§ ASSIGNMENT
The whole listing, apart from its images, should be restated word for word.

§ AVAILABLE DATA
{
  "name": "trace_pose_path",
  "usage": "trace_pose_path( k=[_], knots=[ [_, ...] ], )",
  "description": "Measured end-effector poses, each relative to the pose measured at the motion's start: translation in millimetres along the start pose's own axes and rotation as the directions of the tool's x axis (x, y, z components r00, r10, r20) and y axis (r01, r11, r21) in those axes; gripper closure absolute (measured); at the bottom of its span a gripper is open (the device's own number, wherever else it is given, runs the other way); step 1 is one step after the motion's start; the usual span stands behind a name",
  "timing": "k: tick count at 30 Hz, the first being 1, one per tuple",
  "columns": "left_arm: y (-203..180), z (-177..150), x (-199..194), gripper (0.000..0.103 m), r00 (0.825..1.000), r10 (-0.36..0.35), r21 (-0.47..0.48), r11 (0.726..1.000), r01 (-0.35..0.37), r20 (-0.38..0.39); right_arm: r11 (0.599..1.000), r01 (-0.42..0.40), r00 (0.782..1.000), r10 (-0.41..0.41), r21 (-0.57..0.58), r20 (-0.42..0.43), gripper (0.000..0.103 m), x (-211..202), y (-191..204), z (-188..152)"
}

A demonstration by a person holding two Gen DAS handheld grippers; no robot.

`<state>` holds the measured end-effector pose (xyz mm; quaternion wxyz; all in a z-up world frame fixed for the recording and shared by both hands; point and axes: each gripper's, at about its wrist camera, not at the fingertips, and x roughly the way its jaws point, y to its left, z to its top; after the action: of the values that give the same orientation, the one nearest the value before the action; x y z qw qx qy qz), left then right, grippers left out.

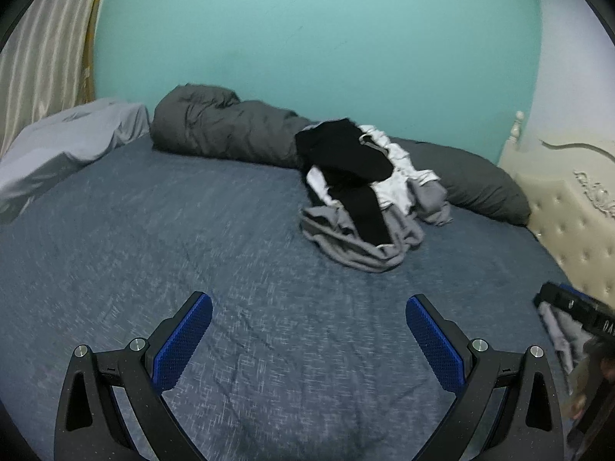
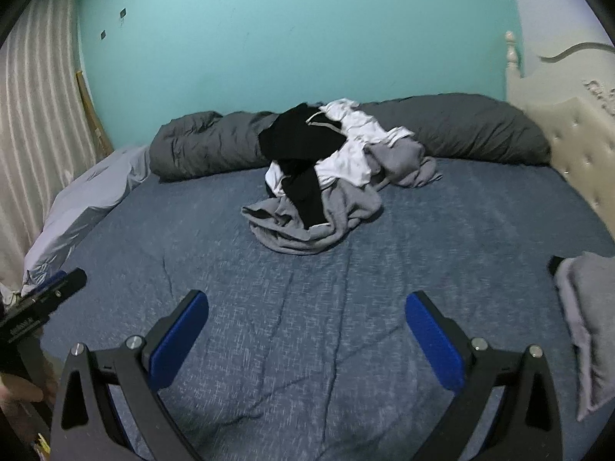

§ FINAL ANSWER
{
  "name": "trace_pose_path",
  "usage": "trace_pose_path( k=[_], knots=[ [_, ...] ], )",
  "description": "Measured end-effector poses, each relative to the pose measured at the motion's start: translation in millimetres along the start pose's own axes and rotation as the directions of the tool's x axis (x, y, z components r00, r10, r20) and y axis (r01, r11, r21) in those axes; gripper closure absolute (measured); at the bottom of its span a gripper is open (the device's own number, wherever else it is given, runs the other way); step 1 is one step after the motion's start; the usual span stands behind a name",
  "timing": "k: tick count at 30 Hz, the first being 1, one per tuple",
  "columns": "left_arm: y (-203..180), z (-177..150), x (-199..194), gripper (0.000..0.103 m), r00 (0.825..1.000), r10 (-0.36..0.35), r21 (-0.47..0.48), r11 (0.726..1.000), r01 (-0.35..0.37), r20 (-0.38..0.39); right_arm: r11 (0.599..1.000), r01 (-0.42..0.40), r00 (0.782..1.000), r10 (-0.41..0.41), r21 (-0.57..0.58), r20 (-0.42..0.43), gripper (0.000..0.103 m), x (-211..202), y (-191..204), z (-188..152)"
}

A demonstration by a person holding two Gen DAS handheld grippers; no robot.

`<state>` holds the measured end-effector pose (xyz mm; quaternion wxyz; all in a z-up world frame fixed for the recording and shared by both hands; point and axes: each gripper's, at about its wrist camera, not at the fingertips, and x roughly the way its jaws point, y to its left, z to its top; after the action: of the values that give the same orientation, the one nearest the value before the action; x y z qw qx qy qz), left then right, grippers left out.

With this, the exercise has been completed.